> **Task to complete**:
Copy out the data below, all of it, exactly.
[Start of Attachment]
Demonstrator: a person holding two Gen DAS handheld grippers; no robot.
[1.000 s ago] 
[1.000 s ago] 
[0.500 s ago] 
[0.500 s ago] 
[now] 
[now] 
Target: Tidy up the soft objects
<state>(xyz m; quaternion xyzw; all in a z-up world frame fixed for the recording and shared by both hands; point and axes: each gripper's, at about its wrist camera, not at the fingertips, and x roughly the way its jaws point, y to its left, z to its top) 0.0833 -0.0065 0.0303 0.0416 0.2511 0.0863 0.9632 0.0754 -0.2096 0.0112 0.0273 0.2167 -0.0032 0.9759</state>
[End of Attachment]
> **Your solution**:
Demonstrator: a person holding two Gen DAS handheld grippers; no robot.
[1.000 s ago] 
[1.000 s ago] 
[0.500 s ago] 
[0.500 s ago] 
[now] 
[now] 
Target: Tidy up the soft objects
<state>(xyz m; quaternion xyzw; all in a z-up world frame fixed for the recording and shared by both hands; point and axes: each gripper's, at about its wrist camera, not at the fingertips, and x roughly the way its jaws point, y to its left, z to its top) 0.0833 -0.0065 0.0303 0.0416 0.2511 0.0863 0.9632 0.0754 -0.2096 0.0112 0.0273 0.2167 -0.0032 0.9759</state>

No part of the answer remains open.